Among the entries that follow, find the lines containing the string "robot" and copy them.

BEGIN Data for review

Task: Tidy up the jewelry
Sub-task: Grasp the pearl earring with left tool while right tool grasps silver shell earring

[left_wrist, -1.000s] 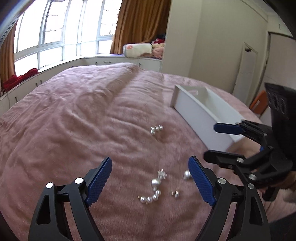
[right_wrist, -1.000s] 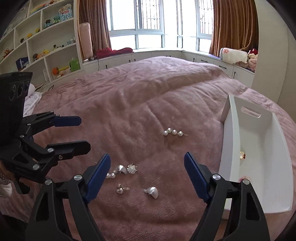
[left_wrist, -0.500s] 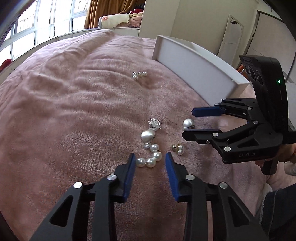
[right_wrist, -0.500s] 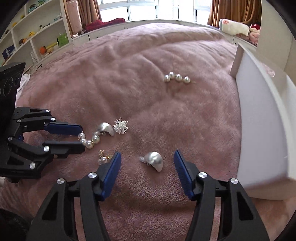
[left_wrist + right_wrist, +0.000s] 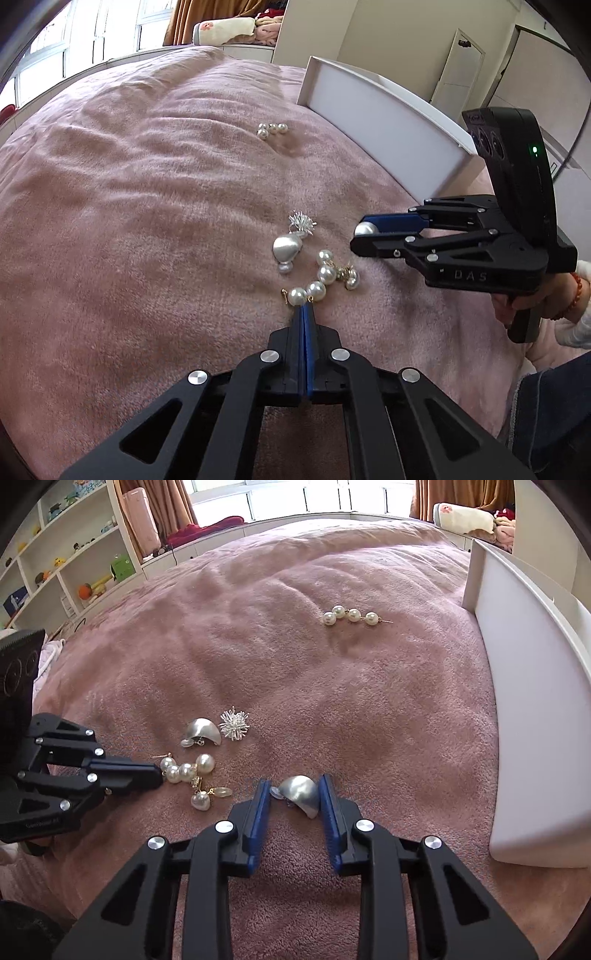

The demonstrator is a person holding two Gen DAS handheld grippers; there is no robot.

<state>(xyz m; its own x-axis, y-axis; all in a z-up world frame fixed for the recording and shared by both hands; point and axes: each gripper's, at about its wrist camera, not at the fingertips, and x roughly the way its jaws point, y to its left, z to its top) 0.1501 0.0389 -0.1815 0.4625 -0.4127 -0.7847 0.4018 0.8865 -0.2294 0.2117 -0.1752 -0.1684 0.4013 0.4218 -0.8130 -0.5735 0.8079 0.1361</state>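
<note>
Jewelry lies on the pink bed cover. My left gripper (image 5: 305,309) is shut, its tips at the near end of a pearl-strand earring (image 5: 317,286), also in the right wrist view (image 5: 186,769); whether it pinches the strand I cannot tell. My right gripper (image 5: 294,794) has closed around a silver shell earring (image 5: 301,790), which also shows in the left wrist view (image 5: 365,229). Between them lie a second silver shell earring (image 5: 201,730), a spiky silver stud (image 5: 234,723) and a pearl drop earring (image 5: 201,799). Another pearl strand (image 5: 351,615) lies further off.
A white tray (image 5: 532,686) stands on the bed at the right, its long wall towards me; it also shows in the left wrist view (image 5: 384,122). Shelves with toys (image 5: 74,561) stand at the far left, beyond the bed.
Both grippers have come down to the bed and closed. The left one shut fully at the pearl strand. The right one narrowed around the silver shell earring.
</note>
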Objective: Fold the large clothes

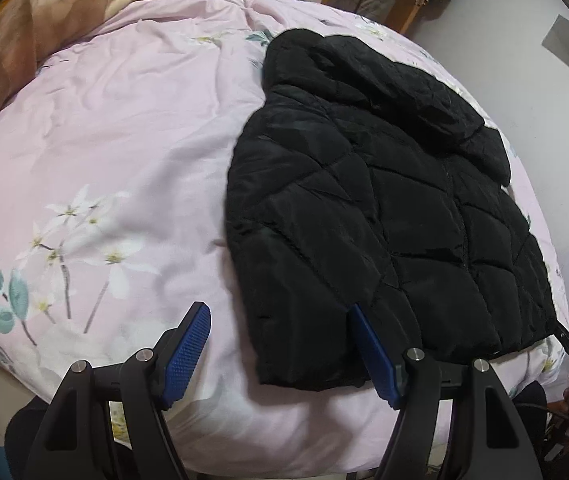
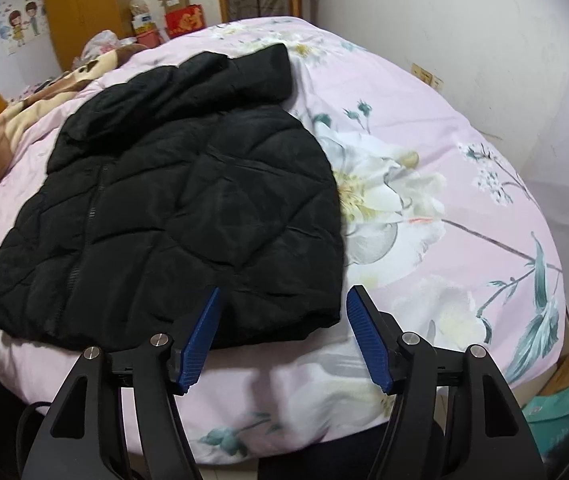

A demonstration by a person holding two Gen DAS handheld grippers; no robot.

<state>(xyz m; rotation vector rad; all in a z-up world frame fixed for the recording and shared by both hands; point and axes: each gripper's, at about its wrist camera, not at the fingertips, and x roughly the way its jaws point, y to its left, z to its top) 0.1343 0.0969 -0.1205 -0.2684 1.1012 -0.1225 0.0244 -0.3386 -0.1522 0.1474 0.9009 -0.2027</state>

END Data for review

• [Exercise output]:
The demonstrator is a person holding two Gen DAS handheld grippers; there is no robot.
A demonstration by a person holding two Gen DAS handheld grippers; no robot.

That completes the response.